Warwick & Toland? Say no more, then.:roll:


----------



## Central Scotland Reptiles (Nov 23, 2008)

But this is the problem - to poo poo these individuals (rightly or wrongly) is to underestimate the clout they have with the upper echelons of law makers in this country. 



wilkinss77 said:


> Warwick & Toland? Say no more, then.:roll:


----------



## wilkinss77 (Sep 23, 2008)

Central Scotland Reptiles said:


> But this is the problem - to poo poo these individuals (rightly or wrongly) is to underestimate the clout they have with the upper echelons of law makers in this country.


But do they? Apart from scaring local councils into banning shows by spreading lies & misinformation, what have they ever achieved where the law is concerned?


----------



## Central Scotland Reptiles (Nov 23, 2008)

Well you just confirmed one example where these individuals (granted as part of a wider group) were instrumental in banning shows - they also instigated Richard Lochhead's announcement to review the keeping of exotic animals - so as I said, the fact these people are being given creditability is worrying in itself. 

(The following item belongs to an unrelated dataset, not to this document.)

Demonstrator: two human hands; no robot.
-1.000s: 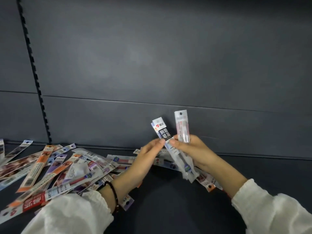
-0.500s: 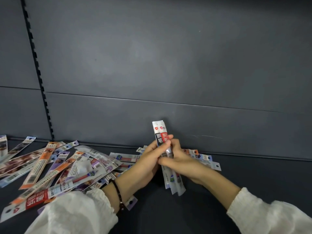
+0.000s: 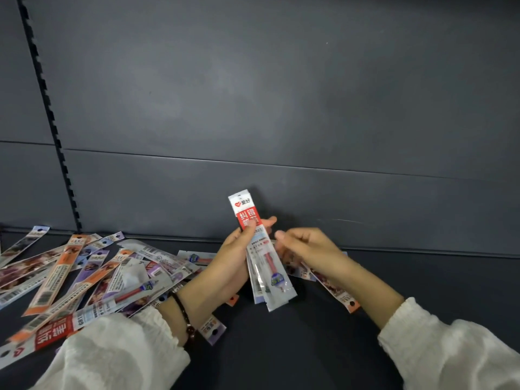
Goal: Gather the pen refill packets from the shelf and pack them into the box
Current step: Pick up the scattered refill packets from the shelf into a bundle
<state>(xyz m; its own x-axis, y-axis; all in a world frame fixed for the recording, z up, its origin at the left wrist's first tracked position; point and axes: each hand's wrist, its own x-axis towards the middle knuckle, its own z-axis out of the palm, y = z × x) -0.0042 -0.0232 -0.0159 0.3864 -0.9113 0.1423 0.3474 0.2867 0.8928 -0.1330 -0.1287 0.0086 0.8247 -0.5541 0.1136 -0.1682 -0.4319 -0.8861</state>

As someone who has been party to government led conversations, these individuals are ALWAYS present and are ALWAYS near the top of the invite list.

Just because they have not 'achieved' anything tangible which impacts the wider population as yet doesn't mean they won't in the future - you know yourself, all it would take is for something to happen (such as a large boid to escape its enclosure and to injure a child or a non licensed venomous snake to bite someone) for them to gain more traction.

People forget that these Animal Rights Groups are *extremely well organised businesses* - with people dedicated to activities such as marketing and fundraising. 



wilkinss77 said:


> But do they? Apart from scaring local councils into banning shows by spreading lies & misinformation, what have they ever achieved where the law is concerned?


----------



## wilkinss77 (Sep 23, 2008)

Central Scotland Reptiles said:


> Well you just confirmed one example where these individuals (granted as part of a wider group) were instrumental in banning shows - they also instigated Richard Lochhead's announcement to review the keeping of exotic animals - so as I said, the fact these people are being given creditability is worrying in itself.
> 
> As someone who has been party to government led conversations, these individuals are ALWAYS present and are ALWAYS near the top of the invite list.
> 
> ...


Worrying indeed that just 2 such individuals with misguided views & bitter attitudes could potentially endanger our hobby.


----------



## Central Scotland Reptiles (Nov 23, 2008)

Absolutely, but these two are just the 'face' of a much, much bigger machine. 



wilkinss77 said:


> Worrying indeed that just 2 such individuals with misguided views & bitter attitudes could potentially endanger our hobby.


----------